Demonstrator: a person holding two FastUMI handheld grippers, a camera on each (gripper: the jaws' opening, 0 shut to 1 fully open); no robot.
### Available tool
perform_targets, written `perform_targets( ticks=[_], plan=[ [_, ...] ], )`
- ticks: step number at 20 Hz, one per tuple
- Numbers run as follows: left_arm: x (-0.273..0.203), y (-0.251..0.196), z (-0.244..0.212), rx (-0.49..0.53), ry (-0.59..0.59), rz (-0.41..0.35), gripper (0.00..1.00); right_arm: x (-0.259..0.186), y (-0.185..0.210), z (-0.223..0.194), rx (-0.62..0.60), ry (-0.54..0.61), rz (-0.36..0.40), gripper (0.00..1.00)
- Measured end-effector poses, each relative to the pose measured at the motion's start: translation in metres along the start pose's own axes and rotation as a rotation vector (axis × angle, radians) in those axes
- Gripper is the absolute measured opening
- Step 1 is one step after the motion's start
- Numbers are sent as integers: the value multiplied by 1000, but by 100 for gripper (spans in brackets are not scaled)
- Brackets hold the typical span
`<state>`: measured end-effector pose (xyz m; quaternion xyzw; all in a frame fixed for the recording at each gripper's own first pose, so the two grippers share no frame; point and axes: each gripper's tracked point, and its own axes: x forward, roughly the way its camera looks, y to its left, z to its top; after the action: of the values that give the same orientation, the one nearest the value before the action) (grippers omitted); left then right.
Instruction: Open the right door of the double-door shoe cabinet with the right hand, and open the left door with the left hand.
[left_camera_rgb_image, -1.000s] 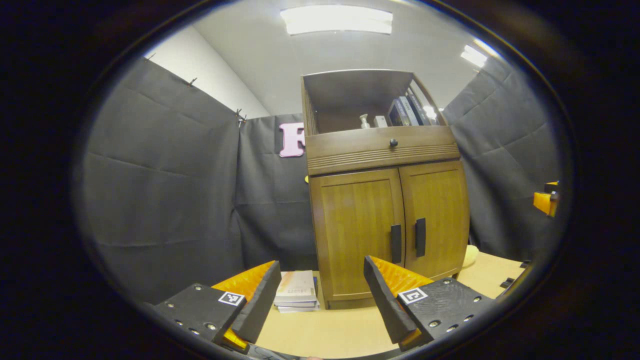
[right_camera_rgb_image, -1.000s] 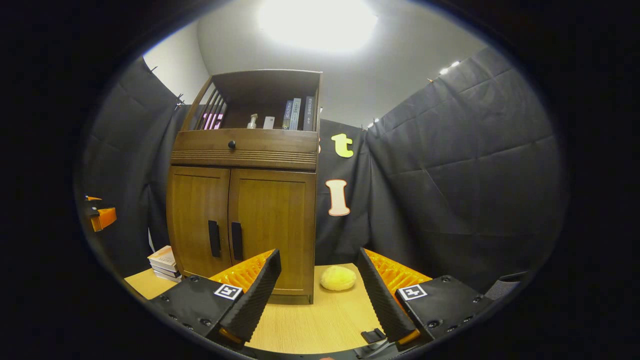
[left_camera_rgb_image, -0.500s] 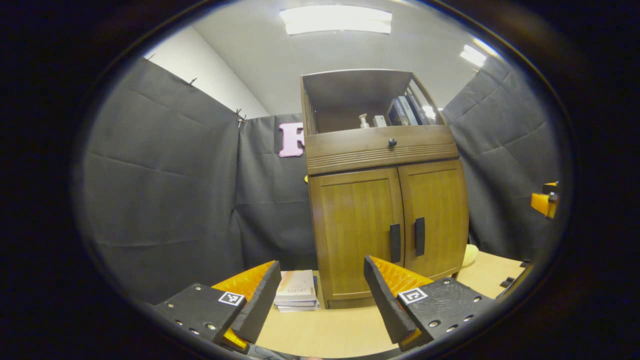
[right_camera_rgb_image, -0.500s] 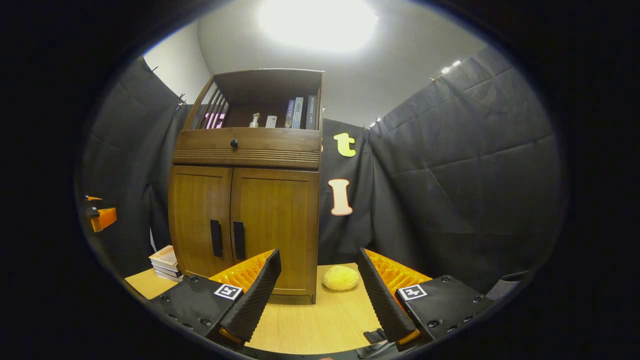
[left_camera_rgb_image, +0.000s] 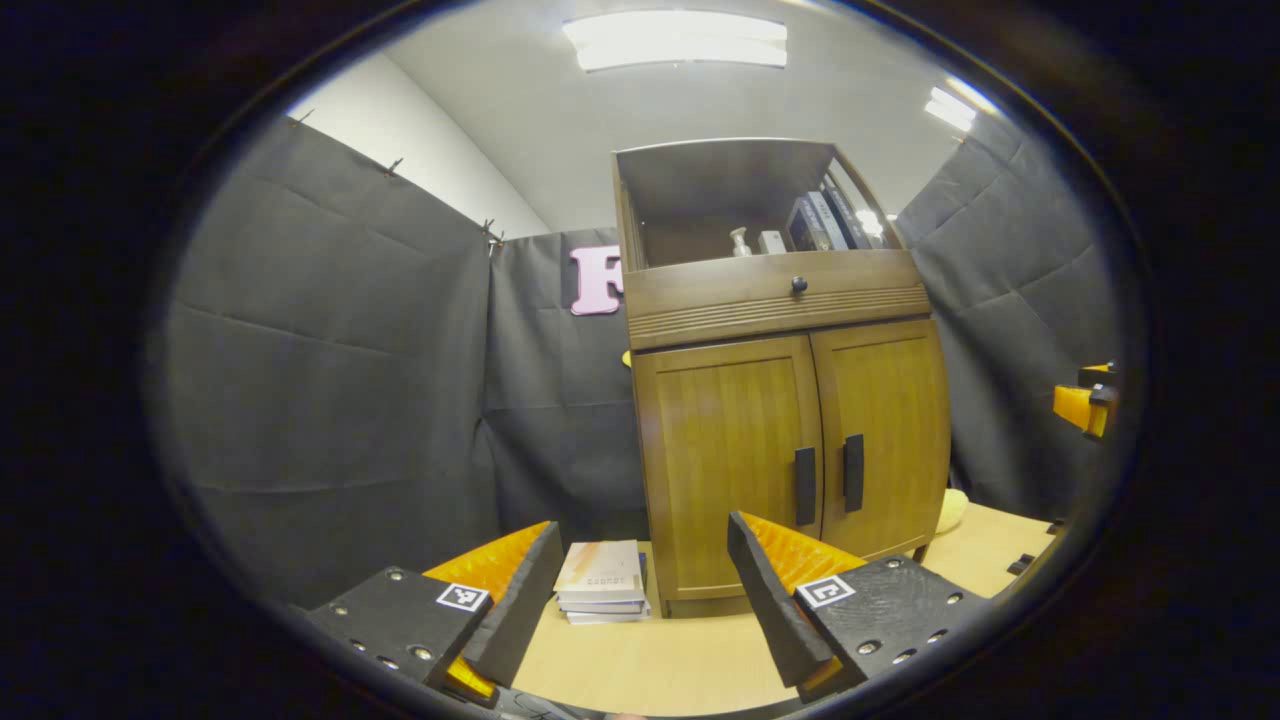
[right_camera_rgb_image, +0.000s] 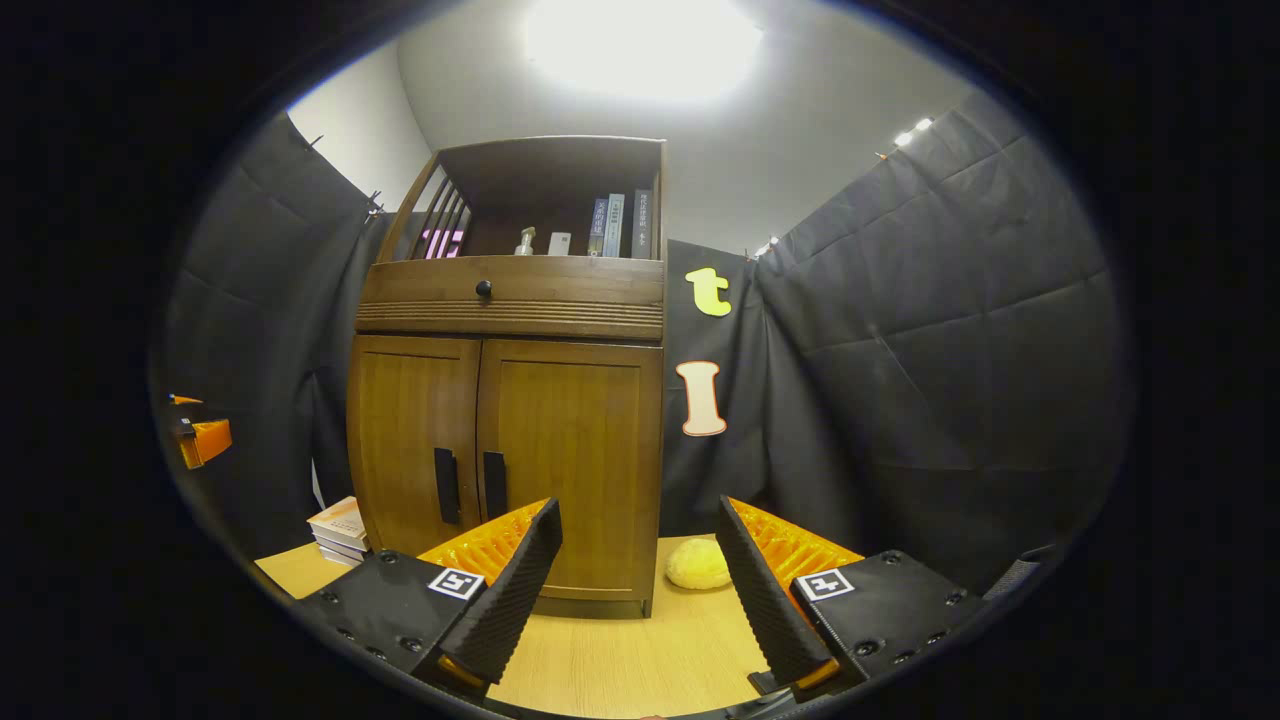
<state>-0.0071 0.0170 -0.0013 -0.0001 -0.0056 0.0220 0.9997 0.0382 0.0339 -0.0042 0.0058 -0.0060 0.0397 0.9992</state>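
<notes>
Right gripper view: the shoe cabinet (right_camera_rgb_image: 510, 440) stands on the worktop (right_camera_rgb_image: 620, 650) with both doors shut, the right door (right_camera_rgb_image: 570, 470) and left door (right_camera_rgb_image: 415, 450) meeting at the centre, where two dark vertical handles sit side by side, the right handle (right_camera_rgb_image: 494, 485) and left handle (right_camera_rgb_image: 445, 486). The right claw (right_camera_rgb_image: 640, 580) hangs open and empty, well short of the cabinet, with a yellow ball (right_camera_rgb_image: 698, 565) on the worktop beyond it. Left gripper view: the left claw (left_camera_rgb_image: 640, 590) is likewise open and empty, pointed at the cabinet's left side, near a book stack (left_camera_rgb_image: 602, 580) lying on the worktop beside the base. Neither door has yet been touched. The doors look like stiff wooden panels hinged at the outer edges, so they should swing outward in an arc rather than pull straight; they appear rigid and not fragile, though a catch may resist at first. The slim bar handles are the natural hold, each claw closing across its own bar from the sides. With the handles so near each other, the risks are clipping the neighbouring bar and slipping off a smooth one. Above the doors sit a drawer with a knob (right_camera_rgb_image: 483, 289) and a shelf of books (right_camera_rgb_image: 620, 212).
</notes>
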Motion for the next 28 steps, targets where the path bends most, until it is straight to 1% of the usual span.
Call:
perform_targets(
  ticks=[8, 18, 23, 28],
  plan=[
    [-10, 18, 3, 21, -3, 62, 98, 48, 37, -4, 36, -5, 80, 98],
    [-32, 56, 5, 45, 7, 176, 98, 106, 91, -6, 62, -21, 173, 98],
    [-45, 70, 6, 52, 15, 231, 98, 132, 115, -10, 56, -23, 206, 98],
    [-58, 90, 0, 58, 26, 286, 98, 158, 133, -23, 58, -7, 224, 97]
  ],
)
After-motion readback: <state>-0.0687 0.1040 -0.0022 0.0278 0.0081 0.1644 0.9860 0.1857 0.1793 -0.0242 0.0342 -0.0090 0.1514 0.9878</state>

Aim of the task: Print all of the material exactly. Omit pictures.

Exercise response:
Demonstrator: a person holding two FastUMI handheld grippers, a camera on each (gripper: the jaws' opening, 0 shut to 1 fully open); no robot.
### Available tool
perform_targets, written `perform_targets( ticks=[_], plan=[ [_, ...] ], )`
- ticks: step number at 20 Hz, one per tuple
- Numbers run as follows: left_arm: x (-0.273..0.203), y (-0.251..0.196), z (-0.244..0.212), rx (-0.49..0.53), ry (-0.59..0.59), rz (-0.41..0.35), gripper (0.00..1.00); right_arm: x (-0.259..0.186), y (-0.185..0.210), z (-0.223..0.194), rx (-0.62..0.60), ry (-0.54..0.61), rz (-0.36..0.40), gripper (0.00..1.00)
- Measured end-effector poses, each relative to the pose measured at the motion's start: translation in metres along the start pose's own axes and rotation as a rotation vector (axis × angle, radians) in those axes
- Gripper is the absolute measured opening
- Step 1 is one step after the motion's start
- Numbers are sent as integers: the value multiplied by 1000, but by 100 for gripper (spans in brackets are not scaled)
- Brackets hold the typical span
`<state>`: measured end-effector pose (xyz m; quaternion xyzw; all in a frame fixed for the recording at each gripper's own first pose, so the two grippers share no frame; point and axes: each gripper's tracked point, and its own axes: x forward, roughly the way its camera looks, y to its left, z to its top; after the action: of the values that give the same orientation, the one nearest the value before the action) (grippers omitted); left then right.
Instruction: Open the right door of the double-door shoe cabinet with the right hand, and open the left door with the left hand.
[left_camera_rgb_image, -1.000s] 
[right_camera_rgb_image, -1.000s] 
[left_camera_rgb_image, -0.500s] 
[right_camera_rgb_image, -0.500s] 
[left_camera_rgb_image, +0.000s] 
[right_camera_rgb_image, +0.000s] 
<state>-0.0071 0.0170 -0.0013 -0.0001 -0.0056 0.0220 0.9997 0.0382 0.0339 -0.0042 0.0058 -0.0060 0.0397 0.9992</state>
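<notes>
Right gripper view: the shoe cabinet (right_camera_rgb_image: 510, 440) stands on the worktop (right_camera_rgb_image: 620, 650) with both doors shut, the right door (right_camera_rgb_image: 570, 470) and left door (right_camera_rgb_image: 415, 450) meeting at the centre, where two dark vertical handles sit side by side, the right handle (right_camera_rgb_image: 494, 485) and left handle (right_camera_rgb_image: 445, 486). The right claw (right_camera_rgb_image: 640, 580) hangs open and empty, well short of the cabinet, with a yellow ball (right_camera_rgb_image: 698, 565) on the worktop beyond it. Left gripper view: the left claw (left_camera_rgb_image: 640, 590) is likewise open and empty, pointed at the cabinet's left side, near a book stack (left_camera_rgb_image: 602, 580) lying on the worktop beside the base. Neither door has yet been touched. The doors look like stiff wooden panels hinged at the outer edges, so they should swing outward in an arc rather than pull straight; they appear rigid and not fragile, though a catch may resist at first. The slim bar handles are the natural hold, each claw closing across its own bar from the sides. With the handles so near each other, the risks are clipping the neighbouring bar and slipping off a smooth one. Above the doors sit a drawer with a knob (right_camera_rgb_image: 483, 289) and a shelf of books (right_camera_rgb_image: 620, 212).
</notes>
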Motion for the next 28 steps, targets where the path bends most, until it is straight to 1% of the usual span.
Call:
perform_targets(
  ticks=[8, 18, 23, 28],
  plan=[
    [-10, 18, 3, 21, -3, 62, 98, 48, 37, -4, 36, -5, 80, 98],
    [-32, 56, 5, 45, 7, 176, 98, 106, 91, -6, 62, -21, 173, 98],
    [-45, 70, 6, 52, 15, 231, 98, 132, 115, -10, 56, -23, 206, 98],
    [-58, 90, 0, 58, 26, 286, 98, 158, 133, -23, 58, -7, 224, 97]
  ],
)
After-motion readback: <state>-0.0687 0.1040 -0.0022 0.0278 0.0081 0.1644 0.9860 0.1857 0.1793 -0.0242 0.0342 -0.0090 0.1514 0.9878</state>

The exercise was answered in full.